## WHAT NEEDS TO BE DONE
The required lines are those that contain "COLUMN"; pull them out of the data and copy them.

INFORMATION PROVIDED below:

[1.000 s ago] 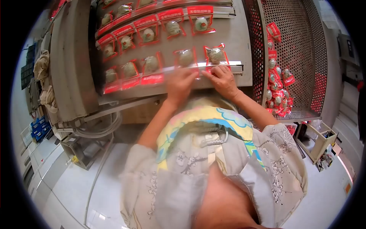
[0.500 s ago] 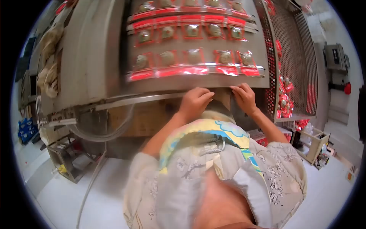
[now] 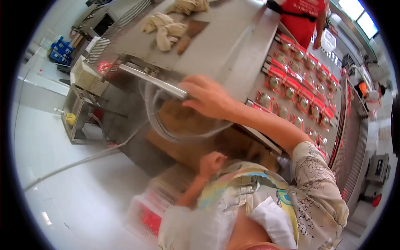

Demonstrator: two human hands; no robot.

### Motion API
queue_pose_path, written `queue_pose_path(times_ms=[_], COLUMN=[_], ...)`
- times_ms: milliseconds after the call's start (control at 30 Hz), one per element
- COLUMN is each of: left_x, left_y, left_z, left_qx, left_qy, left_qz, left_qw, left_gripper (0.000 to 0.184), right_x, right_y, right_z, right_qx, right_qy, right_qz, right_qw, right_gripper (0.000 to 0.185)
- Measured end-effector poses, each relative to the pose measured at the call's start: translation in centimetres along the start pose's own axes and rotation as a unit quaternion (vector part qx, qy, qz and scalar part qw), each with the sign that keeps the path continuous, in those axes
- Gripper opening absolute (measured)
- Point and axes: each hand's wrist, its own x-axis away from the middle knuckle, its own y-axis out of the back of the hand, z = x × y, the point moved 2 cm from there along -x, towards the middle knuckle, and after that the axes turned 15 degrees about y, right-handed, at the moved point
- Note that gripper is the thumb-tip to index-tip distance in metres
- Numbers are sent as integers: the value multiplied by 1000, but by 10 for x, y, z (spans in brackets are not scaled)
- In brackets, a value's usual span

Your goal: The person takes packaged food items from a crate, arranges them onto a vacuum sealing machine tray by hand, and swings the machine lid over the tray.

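My right hand reaches left across the table's front edge, over a metal rail. Its fingers are bent and smeared by motion, and I cannot tell whether they grip the rail. My left hand is low in front of my apron, fingers curled in, with nothing visible in them. A clear hose loops below the rail, between my hands. Beyond my right forearm, rows of red-edged clear packets, each with a roundish greenish lump inside, lie on the metal surface.
Crumpled cloths and a brown scraper-like tool lie on the metal table. A person in red stands at the far side. A pink-white crate is on the floor at lower left, a metal frame stand beyond it.
My view has swung left. Both hands were together at the edge below the packets; the right has moved left to the rail, the left has dropped lower. The person in red has come into view.
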Motion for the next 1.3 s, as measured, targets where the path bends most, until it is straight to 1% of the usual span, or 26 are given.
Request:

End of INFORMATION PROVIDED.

## EXERCISE OUTPUT
queue_pose_path, written `queue_pose_path(times_ms=[_], COLUMN=[_], ...)`
- COLUMN is each of: left_x, left_y, left_z, left_qx, left_qy, left_qz, left_qw, left_gripper (0.000 to 0.184), right_x, right_y, right_z, right_qx, right_qy, right_qz, right_qw, right_gripper (0.000 to 0.185)

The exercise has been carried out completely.